──────── RECORDS SHOWN ────────
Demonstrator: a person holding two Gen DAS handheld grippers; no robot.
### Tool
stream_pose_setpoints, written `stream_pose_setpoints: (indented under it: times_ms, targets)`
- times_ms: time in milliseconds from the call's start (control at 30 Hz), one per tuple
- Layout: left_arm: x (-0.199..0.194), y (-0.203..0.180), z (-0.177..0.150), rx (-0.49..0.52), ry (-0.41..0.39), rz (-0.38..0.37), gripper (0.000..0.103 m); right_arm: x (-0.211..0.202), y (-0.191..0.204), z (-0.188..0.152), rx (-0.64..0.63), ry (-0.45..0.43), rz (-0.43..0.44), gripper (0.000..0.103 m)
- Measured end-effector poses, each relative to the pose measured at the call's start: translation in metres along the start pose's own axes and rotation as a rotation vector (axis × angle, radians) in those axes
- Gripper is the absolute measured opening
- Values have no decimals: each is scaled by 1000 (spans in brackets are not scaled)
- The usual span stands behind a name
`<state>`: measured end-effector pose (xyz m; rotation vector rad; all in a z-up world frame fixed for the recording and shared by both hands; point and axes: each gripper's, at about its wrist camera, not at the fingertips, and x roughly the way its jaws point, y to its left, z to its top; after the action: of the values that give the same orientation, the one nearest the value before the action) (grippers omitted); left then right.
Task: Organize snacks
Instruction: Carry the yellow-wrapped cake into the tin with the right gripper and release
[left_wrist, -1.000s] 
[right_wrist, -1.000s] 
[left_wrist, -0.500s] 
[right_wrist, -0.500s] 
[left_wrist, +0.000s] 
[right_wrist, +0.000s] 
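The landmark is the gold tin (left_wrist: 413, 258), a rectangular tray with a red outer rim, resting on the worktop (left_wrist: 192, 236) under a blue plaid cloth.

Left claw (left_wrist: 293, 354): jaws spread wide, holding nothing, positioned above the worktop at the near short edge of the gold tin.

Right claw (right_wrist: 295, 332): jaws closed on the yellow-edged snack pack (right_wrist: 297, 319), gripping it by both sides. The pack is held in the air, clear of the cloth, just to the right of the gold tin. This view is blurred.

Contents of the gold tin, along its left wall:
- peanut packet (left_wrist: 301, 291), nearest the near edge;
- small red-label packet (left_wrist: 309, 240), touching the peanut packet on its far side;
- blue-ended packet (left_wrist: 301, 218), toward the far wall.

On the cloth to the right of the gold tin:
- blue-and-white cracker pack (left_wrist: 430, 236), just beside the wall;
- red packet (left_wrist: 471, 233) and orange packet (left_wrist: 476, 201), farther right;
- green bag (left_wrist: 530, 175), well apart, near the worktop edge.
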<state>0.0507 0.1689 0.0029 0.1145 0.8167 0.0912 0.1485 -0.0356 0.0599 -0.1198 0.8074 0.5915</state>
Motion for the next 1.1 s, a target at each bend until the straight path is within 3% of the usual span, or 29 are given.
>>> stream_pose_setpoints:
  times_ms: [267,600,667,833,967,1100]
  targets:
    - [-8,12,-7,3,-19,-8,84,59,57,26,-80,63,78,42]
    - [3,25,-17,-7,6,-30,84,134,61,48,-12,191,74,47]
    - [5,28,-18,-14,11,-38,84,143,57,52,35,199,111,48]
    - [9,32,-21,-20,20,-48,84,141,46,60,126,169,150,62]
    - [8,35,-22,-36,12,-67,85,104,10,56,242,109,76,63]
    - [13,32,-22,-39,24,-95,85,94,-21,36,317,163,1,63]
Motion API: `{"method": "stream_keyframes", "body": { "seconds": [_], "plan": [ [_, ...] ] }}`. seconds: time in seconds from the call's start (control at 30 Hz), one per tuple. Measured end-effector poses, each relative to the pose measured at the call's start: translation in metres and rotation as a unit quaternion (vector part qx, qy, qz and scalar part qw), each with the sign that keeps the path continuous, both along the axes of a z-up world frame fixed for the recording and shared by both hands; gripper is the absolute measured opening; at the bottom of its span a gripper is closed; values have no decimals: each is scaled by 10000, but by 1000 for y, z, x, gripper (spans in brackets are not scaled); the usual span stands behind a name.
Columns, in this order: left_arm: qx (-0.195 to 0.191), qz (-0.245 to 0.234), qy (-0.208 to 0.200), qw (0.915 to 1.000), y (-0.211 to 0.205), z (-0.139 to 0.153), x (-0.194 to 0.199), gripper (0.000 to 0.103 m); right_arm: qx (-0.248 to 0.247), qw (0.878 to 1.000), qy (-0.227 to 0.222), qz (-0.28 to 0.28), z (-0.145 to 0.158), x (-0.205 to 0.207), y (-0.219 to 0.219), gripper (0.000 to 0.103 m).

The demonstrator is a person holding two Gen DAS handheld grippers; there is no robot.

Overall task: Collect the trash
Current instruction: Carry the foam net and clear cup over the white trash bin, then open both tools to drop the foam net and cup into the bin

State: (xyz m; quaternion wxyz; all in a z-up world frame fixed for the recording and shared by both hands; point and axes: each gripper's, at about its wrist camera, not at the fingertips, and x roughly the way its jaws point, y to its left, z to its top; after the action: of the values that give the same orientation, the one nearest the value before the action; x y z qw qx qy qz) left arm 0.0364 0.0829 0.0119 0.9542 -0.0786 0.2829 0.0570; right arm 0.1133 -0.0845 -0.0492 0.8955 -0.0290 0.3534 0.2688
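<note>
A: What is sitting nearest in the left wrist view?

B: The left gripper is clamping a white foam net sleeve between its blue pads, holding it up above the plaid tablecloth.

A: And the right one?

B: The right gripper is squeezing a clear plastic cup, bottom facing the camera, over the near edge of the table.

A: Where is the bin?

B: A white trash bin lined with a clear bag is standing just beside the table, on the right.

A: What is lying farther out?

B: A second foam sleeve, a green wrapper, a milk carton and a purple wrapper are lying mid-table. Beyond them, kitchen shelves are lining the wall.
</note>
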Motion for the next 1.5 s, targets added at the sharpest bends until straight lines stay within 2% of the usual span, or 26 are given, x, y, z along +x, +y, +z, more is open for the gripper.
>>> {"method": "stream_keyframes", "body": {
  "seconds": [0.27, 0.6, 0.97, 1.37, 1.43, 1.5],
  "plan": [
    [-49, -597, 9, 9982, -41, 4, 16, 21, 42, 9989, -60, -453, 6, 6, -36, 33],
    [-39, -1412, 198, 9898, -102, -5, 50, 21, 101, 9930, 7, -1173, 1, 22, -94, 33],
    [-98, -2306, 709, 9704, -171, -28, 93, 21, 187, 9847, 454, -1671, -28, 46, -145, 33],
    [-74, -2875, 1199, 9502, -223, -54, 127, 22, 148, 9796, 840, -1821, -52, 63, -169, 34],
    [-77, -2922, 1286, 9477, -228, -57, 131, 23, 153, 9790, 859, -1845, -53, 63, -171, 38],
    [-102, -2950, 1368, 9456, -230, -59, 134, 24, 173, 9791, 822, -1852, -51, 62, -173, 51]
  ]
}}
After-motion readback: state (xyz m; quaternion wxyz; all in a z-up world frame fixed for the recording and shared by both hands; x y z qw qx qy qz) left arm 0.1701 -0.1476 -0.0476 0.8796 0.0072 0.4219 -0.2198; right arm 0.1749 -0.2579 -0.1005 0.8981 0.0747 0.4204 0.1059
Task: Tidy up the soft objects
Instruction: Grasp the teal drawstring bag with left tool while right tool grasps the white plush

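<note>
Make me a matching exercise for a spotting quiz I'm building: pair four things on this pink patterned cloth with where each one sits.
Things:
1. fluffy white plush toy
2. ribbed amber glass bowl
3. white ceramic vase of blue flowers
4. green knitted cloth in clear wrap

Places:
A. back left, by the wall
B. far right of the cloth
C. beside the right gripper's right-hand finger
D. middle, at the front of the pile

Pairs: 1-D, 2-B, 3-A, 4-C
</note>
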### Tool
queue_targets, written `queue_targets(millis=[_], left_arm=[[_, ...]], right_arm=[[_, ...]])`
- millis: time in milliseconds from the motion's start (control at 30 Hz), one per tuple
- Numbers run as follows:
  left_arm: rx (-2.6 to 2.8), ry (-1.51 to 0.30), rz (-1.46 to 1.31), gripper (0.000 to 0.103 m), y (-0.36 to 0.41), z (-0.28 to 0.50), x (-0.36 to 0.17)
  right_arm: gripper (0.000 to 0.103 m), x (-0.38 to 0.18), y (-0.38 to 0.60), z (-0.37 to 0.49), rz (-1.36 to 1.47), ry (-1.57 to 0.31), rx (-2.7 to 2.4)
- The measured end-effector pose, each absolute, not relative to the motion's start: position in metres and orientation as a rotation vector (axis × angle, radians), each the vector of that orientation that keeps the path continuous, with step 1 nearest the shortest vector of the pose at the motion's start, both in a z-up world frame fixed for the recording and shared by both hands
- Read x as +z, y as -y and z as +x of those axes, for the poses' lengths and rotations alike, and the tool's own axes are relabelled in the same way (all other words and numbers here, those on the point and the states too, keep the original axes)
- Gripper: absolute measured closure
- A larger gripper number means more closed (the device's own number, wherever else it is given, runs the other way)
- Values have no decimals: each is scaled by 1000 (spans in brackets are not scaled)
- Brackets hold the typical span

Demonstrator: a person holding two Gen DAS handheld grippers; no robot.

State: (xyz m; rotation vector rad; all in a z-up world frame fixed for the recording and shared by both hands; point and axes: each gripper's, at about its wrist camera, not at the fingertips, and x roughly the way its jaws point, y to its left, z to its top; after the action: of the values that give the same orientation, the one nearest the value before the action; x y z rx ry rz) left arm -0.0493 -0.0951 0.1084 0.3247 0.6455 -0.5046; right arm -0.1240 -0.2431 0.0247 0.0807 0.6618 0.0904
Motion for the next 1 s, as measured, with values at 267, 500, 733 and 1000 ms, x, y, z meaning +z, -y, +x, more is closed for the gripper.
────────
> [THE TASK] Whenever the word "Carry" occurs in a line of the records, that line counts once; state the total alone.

> [RESPONSE AREA] 2